2) Robinson Crusoe Island Day Culture Day Tour.  The cost was about $199/adults and $85/children (FJD).   This was our biggest “splurge” and oh so worth it!   The children loved every moment of it- the beach and water activities, the  lovo, the fire dancing, the traditional meke, the coconut opening and milk making demo, and the free juice and soda!    I really enjoyed learning more about the native plants and the weaving demonstrations.   My husband and mother in law did the snorkeling and spear fishing, which was also apparently a fun time.  The staff is delightful and carries that warm, friendly Fijian spirit!

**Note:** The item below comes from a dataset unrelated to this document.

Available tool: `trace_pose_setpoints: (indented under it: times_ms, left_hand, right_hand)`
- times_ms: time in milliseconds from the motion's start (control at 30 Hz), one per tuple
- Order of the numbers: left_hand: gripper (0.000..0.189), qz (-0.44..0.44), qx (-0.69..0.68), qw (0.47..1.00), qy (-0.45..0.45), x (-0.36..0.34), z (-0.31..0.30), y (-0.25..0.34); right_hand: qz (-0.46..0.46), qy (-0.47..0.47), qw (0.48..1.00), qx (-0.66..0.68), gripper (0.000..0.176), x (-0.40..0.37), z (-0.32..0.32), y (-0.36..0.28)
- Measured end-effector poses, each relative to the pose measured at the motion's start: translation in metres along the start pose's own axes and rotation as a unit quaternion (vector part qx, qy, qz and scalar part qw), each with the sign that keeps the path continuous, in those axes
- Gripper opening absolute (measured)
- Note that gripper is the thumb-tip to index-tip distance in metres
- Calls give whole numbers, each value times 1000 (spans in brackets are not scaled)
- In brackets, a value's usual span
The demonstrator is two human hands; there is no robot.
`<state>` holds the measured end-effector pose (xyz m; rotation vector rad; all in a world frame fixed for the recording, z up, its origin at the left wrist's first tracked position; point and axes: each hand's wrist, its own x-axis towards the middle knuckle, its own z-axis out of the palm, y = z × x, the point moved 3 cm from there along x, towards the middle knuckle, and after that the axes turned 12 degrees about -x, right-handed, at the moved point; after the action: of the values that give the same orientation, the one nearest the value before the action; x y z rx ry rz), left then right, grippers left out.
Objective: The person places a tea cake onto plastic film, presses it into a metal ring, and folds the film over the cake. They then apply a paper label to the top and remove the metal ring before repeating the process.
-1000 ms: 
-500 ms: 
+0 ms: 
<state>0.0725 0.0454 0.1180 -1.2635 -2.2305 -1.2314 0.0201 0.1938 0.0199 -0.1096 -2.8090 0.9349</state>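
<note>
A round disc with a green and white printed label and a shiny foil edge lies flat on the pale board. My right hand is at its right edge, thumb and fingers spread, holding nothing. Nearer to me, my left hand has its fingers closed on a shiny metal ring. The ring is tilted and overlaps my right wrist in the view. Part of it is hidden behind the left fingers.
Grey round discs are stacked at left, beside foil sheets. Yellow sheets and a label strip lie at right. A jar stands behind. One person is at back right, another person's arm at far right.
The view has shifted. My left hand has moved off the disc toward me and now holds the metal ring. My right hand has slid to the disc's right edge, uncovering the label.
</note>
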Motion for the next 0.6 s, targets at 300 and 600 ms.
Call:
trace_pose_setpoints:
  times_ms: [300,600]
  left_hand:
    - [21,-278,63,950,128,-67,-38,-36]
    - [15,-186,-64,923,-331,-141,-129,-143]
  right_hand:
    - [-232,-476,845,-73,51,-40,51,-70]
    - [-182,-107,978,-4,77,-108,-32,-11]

3) SNORKELING.  The cost of this incredible adventure was FREE!!  Most of our vacation rentals supplied snorkel masks and fins, however we brought some of our personal equipment.   The snorkeling in Fiji is unmatched to any snorkeling I have done in the last 15 years- Mexico, Belize, Cayman, Colombia, Florida Keys and Hawaii do not even come close to  comparing to the brilliant colors, variety and population of fish and coral.  One small suggestion- be responsible when snorkeling.  Coral reefs apparently make up .25% of the ocean, though they are home to nearly 75% of the earth’s marine life.   Our reefs are dying and being damaged at an exponential rate; it is critical that you use “reef safe” sunblock, reef-friendly footwear, and be responsible.  Remember we are simply borrowing the earth from future generations- I sincerely hope my grandchildren will have the opportunity to adventure in the ocean’s reefs.

4) Church service.  The cost was free!  This was one of those “highly recommended” experiences in Fiji, that seemed interesting enough to pursue.   The setting was an open air church, with a lively trio, playing drums, keyboard and percussion, and a congregation made up of Fijians and Indians.   The “Bula” spirit was beaming in the smiles of all the members that greeted us as we walked in, and continued through the very energetic celebratory service.   We left about half way through the second sermon, mostly because the children were hot and sleepy from the prior day’s journey, but it was definitely an interesting experience.

5) Visiting open air produce and fish markets.  The cost was free! The first day we were in Fiji we stopped in the Latoya market which was absolutely incredible.  A feast for all the senses- colorful assortments of fruits, vegetables, and spices, the lingering smells wafting from the fish monger stands, and so many jovial vendors (not pushy) ready to answer any question and even provide recipes or suggestions on how to prepare this fruit you may have never felt, seen in the USA.  Outside of the market, there were several food vendors selling fresh “Bara”, bags of “Muruku”, roasted nuts, and Indian mixtures.   Every town we visited had lively open air markets, some smaller than others.   The “Fijian Cream Buns” were an instant hit with the boys- a great sweet warm bread filled with fresh whipped cream.

So that summarizes our top 5 list.   A few of our family’s other favorites included beachcombing, shorefishing, dining in roadside stands, and kayaking.     As mentioned earlier, we found that “less is more”. We typically did not schedule more than one adventure or excursion in a day, which allowed us to honor nap times, maintain a reasonable eating schedule, and avoid the hottest hours of the day (indoors with A/C).   Fiji is truly a paradise, and a spectacular country for any family to visit!